Prepping for a two-man luge race looks like two dudes humping, says a new PSA from a Canadian equal rights group protesting Russia's anti-gay laws ahead of the 2014 Winter Olympics in Sochi.
The spot, created for the Canadian Institute of Diversity and Inclusion by agency Rethink Canada, shows a pair of spandex-clad sledders rocking back and forth before launching down the track, all to the tune of synth pop classic "Don't You Want Me" by The Human League.
"The games have always been a little gay," says the ad's copy. "Let's fight to keep them that way."
Russia's law prohibiting the promotion of homosexuality and a broader environment of LGBT discrimination has drawn widespread criticism, and on Tuesday, U.S. Olympic sponsor AT&T became the first large advertiser to join in the protests.
While many will chuckle at and share the "Luge" ad, the spot is not without its glaring flaws.
The Olympics have always been a little gay because certain sports happen to include activities that could be interpreted as homoerotic? Doesn't that joke basically just reinforce juvenile stereotypes rather than challenging them?

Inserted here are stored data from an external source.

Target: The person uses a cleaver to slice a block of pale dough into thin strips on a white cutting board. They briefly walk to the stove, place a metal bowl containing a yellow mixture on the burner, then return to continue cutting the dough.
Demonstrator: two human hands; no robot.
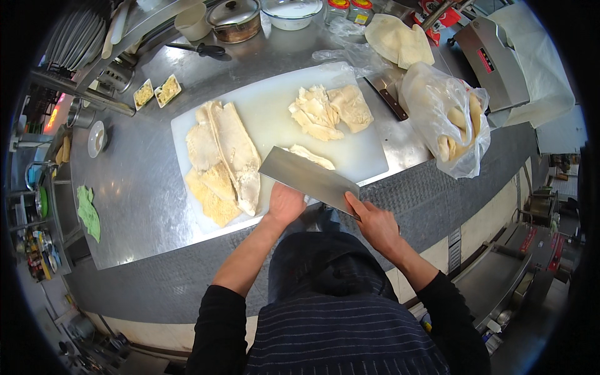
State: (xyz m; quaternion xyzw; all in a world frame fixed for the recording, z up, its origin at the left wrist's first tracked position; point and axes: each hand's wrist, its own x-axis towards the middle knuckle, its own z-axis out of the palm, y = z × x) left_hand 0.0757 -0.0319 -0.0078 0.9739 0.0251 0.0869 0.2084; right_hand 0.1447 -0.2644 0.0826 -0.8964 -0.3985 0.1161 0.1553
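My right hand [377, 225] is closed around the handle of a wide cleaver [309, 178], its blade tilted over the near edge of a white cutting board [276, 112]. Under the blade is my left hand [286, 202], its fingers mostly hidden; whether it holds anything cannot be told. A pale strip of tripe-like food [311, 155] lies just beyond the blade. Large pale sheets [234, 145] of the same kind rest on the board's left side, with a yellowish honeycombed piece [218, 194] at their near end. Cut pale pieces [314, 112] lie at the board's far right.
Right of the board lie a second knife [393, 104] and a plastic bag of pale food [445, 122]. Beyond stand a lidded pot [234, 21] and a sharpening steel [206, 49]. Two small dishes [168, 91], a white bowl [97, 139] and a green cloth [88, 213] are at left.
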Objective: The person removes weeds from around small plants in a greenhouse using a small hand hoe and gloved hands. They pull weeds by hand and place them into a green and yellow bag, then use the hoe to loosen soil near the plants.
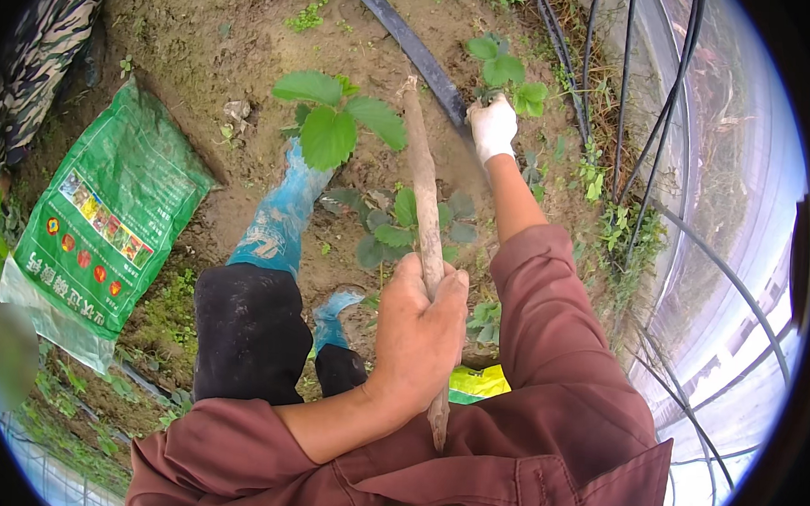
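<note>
My left hand, bare, is closed around a wooden stick that points away from my chest over the plants. My right hand, in a white glove, is low beside a black hose at the base of a small strawberry plant. Its fingers are curled, but whether they grip anything is hidden. A larger strawberry plant grows left of the stick, by my muddy blue boot. Another strawberry plant lies partly behind the stick.
A green printed sack lies on the soil at the left. Beyond it is a co-worker's camouflage clothing. Thin black hoses and clear plastic sheeting run along the right. A yellow and green bag shows near my waist.
</note>
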Motion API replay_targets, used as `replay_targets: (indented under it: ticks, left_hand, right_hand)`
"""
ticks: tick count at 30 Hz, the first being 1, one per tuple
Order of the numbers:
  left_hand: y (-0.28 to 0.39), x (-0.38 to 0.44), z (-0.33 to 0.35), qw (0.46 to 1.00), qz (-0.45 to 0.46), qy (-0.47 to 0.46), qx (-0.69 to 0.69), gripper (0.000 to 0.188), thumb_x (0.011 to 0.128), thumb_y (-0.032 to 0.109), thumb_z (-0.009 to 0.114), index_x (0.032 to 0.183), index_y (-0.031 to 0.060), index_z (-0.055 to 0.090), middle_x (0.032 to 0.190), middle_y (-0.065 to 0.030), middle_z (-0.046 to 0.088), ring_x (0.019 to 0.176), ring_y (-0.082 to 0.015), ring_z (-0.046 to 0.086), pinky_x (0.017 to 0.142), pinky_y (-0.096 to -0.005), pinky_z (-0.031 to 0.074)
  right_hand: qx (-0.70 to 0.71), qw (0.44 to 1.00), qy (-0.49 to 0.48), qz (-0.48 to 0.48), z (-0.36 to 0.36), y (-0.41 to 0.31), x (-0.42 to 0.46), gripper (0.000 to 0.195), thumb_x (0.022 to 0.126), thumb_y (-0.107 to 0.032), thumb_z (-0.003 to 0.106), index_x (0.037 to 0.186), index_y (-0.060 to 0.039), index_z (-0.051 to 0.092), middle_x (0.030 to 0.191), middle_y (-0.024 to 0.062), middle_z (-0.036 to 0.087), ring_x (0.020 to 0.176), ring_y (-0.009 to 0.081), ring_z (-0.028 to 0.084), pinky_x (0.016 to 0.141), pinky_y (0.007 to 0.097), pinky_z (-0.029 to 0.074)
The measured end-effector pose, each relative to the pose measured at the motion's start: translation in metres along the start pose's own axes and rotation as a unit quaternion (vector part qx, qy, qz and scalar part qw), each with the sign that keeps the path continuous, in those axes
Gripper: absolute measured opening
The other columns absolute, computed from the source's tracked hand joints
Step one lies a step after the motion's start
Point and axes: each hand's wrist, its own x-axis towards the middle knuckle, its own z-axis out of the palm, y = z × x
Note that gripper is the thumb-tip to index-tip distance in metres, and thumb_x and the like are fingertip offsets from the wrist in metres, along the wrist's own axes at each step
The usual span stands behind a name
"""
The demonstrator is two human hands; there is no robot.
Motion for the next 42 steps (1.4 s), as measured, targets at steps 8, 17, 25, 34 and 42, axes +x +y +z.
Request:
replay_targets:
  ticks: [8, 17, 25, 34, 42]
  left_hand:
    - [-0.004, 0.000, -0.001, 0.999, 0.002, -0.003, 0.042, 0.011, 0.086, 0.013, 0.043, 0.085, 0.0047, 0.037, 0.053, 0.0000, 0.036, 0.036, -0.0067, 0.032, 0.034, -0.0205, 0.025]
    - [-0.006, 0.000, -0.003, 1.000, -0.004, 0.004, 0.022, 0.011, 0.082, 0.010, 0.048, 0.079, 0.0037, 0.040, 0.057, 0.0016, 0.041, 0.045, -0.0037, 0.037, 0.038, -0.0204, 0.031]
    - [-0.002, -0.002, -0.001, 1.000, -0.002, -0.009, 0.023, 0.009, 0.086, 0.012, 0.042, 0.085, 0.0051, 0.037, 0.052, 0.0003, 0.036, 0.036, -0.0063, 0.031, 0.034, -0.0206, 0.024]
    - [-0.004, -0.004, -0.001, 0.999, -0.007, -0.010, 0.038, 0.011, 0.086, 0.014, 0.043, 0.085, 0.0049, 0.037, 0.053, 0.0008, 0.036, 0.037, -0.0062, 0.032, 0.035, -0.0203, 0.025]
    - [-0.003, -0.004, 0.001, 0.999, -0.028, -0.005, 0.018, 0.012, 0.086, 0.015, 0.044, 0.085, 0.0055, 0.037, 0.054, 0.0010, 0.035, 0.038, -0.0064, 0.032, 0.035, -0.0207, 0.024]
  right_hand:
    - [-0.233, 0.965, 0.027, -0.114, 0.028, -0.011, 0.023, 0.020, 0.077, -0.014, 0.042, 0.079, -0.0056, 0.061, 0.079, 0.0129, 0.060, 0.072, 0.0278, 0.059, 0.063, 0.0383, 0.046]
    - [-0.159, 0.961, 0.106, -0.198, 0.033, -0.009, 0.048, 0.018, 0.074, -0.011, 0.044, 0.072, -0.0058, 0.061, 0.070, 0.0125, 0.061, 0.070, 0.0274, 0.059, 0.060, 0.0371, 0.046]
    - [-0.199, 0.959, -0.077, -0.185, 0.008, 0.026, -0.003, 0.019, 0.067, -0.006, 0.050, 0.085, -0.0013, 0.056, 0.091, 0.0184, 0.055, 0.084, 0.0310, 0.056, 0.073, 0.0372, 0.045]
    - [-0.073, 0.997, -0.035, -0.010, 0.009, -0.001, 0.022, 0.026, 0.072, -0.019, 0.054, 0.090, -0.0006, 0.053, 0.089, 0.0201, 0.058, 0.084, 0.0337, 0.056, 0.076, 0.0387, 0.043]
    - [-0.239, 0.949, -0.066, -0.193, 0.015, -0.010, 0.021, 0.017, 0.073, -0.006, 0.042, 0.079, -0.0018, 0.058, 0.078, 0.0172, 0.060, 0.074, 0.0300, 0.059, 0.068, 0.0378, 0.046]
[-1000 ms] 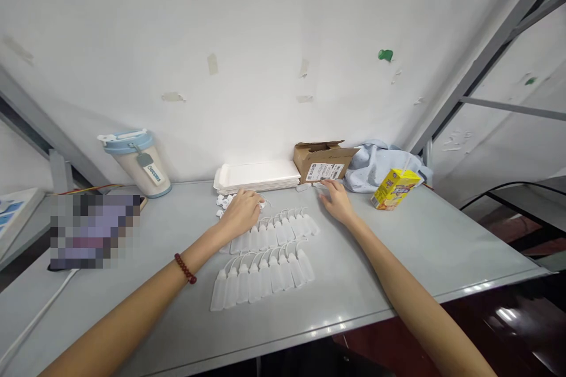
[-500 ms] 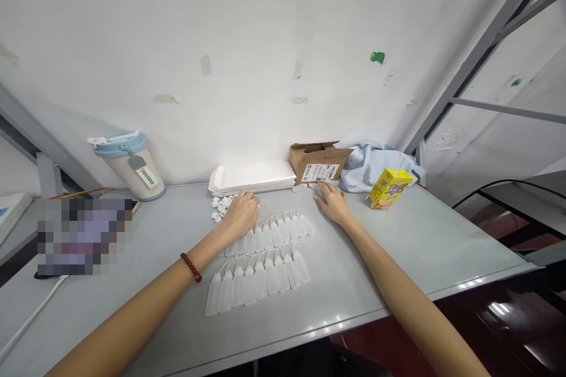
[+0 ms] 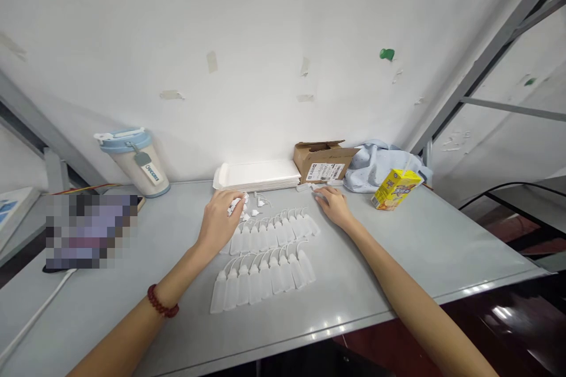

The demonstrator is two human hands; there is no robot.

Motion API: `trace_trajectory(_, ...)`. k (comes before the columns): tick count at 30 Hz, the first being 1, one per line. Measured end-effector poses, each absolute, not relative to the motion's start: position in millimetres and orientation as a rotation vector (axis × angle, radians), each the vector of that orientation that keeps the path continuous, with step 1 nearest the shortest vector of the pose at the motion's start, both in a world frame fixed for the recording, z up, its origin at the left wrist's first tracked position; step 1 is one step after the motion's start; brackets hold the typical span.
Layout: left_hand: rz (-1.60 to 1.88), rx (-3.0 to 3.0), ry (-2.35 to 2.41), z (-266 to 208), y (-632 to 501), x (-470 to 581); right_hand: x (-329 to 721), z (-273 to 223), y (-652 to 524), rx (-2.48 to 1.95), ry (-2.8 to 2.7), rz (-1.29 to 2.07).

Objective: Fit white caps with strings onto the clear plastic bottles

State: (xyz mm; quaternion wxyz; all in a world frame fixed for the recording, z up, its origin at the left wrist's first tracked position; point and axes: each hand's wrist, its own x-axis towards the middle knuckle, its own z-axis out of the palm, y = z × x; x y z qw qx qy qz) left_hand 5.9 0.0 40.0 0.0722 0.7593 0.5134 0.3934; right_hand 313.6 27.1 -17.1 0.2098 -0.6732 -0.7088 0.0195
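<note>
White caps (image 3: 237, 205) lay bunched on the bench (image 3: 442, 241), and there was the left hand (image 3: 219, 218), curled right up against them; whether its grip had closed on any, I couldn't tell. One loose cap (image 3: 255, 212) sat just to the right. Across went the right hand (image 3: 332, 203), palm down, fingers lightly bent, at a clear bottle (image 3: 304, 187) by the box (image 3: 327, 166); whether that grip held anything was impossible to see. Between the arms, two rows of bottles lay flat, the back row (image 3: 274, 232) near the caps, the front row (image 3: 263, 280) closer in. Behind stood a white stack (image 3: 260, 174), with a yellow carton (image 3: 398, 189) off right.
</note>
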Motion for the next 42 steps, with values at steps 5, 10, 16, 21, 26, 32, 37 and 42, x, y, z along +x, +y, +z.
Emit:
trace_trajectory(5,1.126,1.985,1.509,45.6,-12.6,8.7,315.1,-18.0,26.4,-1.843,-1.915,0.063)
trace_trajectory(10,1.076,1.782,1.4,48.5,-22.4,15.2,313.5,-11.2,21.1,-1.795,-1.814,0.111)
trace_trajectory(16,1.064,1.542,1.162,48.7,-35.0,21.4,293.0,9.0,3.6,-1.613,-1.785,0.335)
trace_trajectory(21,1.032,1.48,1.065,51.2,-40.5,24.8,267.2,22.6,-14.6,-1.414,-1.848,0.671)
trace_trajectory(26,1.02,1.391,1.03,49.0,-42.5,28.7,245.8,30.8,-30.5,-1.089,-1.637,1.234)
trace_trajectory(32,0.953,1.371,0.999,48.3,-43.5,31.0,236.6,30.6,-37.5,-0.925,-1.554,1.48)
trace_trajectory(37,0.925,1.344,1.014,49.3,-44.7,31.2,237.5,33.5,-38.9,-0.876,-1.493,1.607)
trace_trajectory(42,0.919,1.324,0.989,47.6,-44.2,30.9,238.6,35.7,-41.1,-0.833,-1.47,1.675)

If you're going to talk about how The Olympics have always been a little gay, why not focus on the pioneering homosexual athletes who've competed rather than saying that it's "gay" for two men to work closely together?
The message that homosexuality has always been a reality and should be openly accepted is definitely one worth promoting, especially at a time when the Olympic host country is explicitly sanctioning homophobia. But resorting to frat-boy humor that would be dismissed as homophobic if it came from anyone except an LGBT advocacy group? That's not going to do anyone any favors.